AIM OF THE EXERCISE:
Extract each line holding the word "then" from the entries.

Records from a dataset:
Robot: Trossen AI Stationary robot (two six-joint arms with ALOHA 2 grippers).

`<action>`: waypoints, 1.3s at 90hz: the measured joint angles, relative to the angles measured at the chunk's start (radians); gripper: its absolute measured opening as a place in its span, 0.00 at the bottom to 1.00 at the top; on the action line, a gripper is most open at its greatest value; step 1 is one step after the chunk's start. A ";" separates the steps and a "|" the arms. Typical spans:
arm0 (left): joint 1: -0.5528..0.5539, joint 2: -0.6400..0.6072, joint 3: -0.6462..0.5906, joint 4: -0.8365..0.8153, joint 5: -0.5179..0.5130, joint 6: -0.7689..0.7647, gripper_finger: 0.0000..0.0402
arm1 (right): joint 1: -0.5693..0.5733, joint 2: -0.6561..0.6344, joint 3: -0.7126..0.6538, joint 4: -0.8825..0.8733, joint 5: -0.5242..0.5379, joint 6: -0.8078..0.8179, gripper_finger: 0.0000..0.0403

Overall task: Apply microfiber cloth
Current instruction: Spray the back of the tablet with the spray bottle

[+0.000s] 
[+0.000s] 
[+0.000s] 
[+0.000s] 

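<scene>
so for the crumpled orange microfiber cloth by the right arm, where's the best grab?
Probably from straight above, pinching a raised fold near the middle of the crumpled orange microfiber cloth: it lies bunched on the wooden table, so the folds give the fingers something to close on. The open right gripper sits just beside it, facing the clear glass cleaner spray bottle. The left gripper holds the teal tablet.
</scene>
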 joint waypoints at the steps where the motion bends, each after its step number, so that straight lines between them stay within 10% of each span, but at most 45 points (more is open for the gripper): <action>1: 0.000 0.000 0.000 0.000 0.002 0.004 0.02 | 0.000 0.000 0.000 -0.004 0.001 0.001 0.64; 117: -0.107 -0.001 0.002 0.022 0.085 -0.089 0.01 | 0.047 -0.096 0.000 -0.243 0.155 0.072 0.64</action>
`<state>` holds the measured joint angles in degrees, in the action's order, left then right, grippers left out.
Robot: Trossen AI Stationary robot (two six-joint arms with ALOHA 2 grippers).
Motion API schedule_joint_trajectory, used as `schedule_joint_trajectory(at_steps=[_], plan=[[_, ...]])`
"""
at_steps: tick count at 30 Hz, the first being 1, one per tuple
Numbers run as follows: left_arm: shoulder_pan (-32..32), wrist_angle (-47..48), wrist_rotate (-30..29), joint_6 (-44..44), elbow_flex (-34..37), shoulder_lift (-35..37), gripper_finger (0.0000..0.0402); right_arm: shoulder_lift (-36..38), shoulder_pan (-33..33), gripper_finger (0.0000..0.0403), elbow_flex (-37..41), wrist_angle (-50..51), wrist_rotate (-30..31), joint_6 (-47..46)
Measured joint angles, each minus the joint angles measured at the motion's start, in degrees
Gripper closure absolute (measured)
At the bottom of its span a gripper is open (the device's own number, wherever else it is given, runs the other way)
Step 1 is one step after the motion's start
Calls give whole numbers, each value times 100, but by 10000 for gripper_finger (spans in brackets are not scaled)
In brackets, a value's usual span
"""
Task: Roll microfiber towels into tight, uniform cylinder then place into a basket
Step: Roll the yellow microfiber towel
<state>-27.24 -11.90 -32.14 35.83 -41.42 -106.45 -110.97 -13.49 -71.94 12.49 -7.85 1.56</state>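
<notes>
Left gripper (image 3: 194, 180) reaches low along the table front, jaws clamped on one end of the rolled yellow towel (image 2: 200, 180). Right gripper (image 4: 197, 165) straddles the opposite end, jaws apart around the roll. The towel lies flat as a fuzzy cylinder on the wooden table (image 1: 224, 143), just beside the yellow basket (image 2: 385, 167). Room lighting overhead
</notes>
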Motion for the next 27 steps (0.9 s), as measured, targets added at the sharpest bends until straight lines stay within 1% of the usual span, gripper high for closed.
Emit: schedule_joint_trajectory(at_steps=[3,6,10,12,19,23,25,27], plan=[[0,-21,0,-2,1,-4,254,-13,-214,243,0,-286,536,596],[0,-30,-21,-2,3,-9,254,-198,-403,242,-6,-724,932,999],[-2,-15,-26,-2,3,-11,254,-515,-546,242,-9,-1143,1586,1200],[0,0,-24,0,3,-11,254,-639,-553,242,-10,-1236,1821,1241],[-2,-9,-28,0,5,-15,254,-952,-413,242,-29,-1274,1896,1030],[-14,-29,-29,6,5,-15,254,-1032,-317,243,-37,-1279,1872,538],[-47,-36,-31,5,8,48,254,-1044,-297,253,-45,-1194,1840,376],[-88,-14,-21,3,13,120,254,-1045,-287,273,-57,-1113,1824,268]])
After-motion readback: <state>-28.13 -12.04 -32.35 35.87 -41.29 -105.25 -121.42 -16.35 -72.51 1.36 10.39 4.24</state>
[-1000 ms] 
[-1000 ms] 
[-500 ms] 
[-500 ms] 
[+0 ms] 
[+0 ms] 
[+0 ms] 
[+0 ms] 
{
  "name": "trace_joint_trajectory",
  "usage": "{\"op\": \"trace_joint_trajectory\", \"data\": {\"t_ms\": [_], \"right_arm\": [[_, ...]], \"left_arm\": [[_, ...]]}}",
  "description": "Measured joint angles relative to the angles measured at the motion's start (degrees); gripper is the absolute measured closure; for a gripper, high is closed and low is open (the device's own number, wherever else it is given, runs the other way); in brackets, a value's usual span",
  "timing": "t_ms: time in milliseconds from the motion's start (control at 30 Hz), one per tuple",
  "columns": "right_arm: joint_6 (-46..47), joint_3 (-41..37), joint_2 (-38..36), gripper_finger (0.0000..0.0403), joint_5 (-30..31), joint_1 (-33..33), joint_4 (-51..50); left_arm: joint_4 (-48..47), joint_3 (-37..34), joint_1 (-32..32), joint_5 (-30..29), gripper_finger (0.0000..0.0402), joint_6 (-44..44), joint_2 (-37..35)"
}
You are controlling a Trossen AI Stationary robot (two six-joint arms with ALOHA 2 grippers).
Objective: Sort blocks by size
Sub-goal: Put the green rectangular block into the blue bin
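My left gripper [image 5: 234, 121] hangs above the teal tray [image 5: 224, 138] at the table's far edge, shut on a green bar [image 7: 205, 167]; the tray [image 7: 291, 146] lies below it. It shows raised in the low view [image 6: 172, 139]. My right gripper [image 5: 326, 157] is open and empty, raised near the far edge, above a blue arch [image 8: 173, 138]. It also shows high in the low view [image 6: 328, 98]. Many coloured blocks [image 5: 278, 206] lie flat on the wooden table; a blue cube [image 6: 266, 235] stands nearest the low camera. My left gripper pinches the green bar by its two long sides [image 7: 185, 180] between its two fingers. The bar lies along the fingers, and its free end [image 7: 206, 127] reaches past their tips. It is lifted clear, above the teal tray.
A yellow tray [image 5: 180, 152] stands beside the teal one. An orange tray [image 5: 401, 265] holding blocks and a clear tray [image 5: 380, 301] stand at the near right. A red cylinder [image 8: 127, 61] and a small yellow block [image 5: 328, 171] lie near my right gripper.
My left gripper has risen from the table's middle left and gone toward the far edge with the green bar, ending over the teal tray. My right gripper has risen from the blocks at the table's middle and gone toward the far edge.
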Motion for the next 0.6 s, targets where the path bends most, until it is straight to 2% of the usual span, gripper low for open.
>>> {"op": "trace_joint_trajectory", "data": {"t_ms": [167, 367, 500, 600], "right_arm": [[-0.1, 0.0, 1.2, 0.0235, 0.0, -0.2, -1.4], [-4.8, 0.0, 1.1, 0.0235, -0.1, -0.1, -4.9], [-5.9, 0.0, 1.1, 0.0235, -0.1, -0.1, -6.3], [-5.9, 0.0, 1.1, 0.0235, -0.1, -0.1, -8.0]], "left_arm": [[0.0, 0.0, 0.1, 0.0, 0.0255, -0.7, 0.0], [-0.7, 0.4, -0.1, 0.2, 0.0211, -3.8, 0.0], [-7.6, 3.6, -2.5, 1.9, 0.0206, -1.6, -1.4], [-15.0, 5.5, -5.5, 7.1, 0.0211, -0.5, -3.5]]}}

OUTPUT:
`<state>` holds the measured joint angles in degrees, in the action's order, left then right, grippers left out.
Task: Roll microfiber towels into tight, uniform cylinder then place into a basket

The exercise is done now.